**TASK INSTRUCTIONS:** Print the data that follows without changing a single word.

**INFORMATION SHOWN:**
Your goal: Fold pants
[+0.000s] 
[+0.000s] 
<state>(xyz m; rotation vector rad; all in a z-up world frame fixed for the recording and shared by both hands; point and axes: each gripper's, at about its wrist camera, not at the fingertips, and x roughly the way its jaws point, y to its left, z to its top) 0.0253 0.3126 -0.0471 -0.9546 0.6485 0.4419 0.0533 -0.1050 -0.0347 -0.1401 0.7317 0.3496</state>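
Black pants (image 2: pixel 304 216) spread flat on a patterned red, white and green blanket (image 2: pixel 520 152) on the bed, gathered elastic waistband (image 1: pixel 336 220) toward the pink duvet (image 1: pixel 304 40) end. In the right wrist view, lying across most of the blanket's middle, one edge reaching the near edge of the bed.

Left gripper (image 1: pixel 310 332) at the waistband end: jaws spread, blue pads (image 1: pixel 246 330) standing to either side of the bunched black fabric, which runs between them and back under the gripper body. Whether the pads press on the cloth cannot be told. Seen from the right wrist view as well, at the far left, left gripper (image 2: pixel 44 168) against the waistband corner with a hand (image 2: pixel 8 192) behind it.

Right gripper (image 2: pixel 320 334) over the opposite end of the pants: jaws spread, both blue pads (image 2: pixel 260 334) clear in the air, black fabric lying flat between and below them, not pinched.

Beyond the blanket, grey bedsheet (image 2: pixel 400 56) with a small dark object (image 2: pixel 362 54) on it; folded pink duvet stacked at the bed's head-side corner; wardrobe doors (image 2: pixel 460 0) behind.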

**SOLVED PROBLEM:**
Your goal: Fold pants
[+0.000s] 
[+0.000s] 
<state>(xyz m; rotation vector rad; all in a z-up world frame fixed for the recording and shared by both hands; point and axes: each gripper's, at about its wrist camera, not at the fingertips, and x roughly the way its jaws point, y to its left, z to its top) 0.0253 0.3126 -0.0471 -0.9546 0.6485 0.4419 0.0533 -0.1050 -0.0347 -0.1401 0.7317 0.3496</state>
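Black pants (image 2: pixel 304 216) spread flat on a patterned red, white and green blanket (image 2: pixel 520 152) on the bed, gathered elastic waistband (image 1: pixel 336 220) toward the pink duvet (image 1: pixel 304 40) end. In the right wrist view, lying across most of the blanket's middle, one edge reaching the near edge of the bed.

Left gripper (image 1: pixel 310 332) at the waistband end: jaws spread, blue pads (image 1: pixel 246 330) standing to either side of the bunched black fabric, which runs between them and back under the gripper body. Whether the pads press on the cloth cannot be told. Seen from the right wrist view as well, at the far left, left gripper (image 2: pixel 44 168) against the waistband corner with a hand (image 2: pixel 8 192) behind it.

Right gripper (image 2: pixel 320 334) over the opposite end of the pants: jaws spread, both blue pads (image 2: pixel 260 334) clear in the air, black fabric lying flat between and below them, not pinched.

Beyond the blanket, grey bedsheet (image 2: pixel 400 56) with a small dark object (image 2: pixel 362 54) on it; folded pink duvet stacked at the bed's head-side corner; wardrobe doors (image 2: pixel 460 0) behind.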

That concludes the exercise.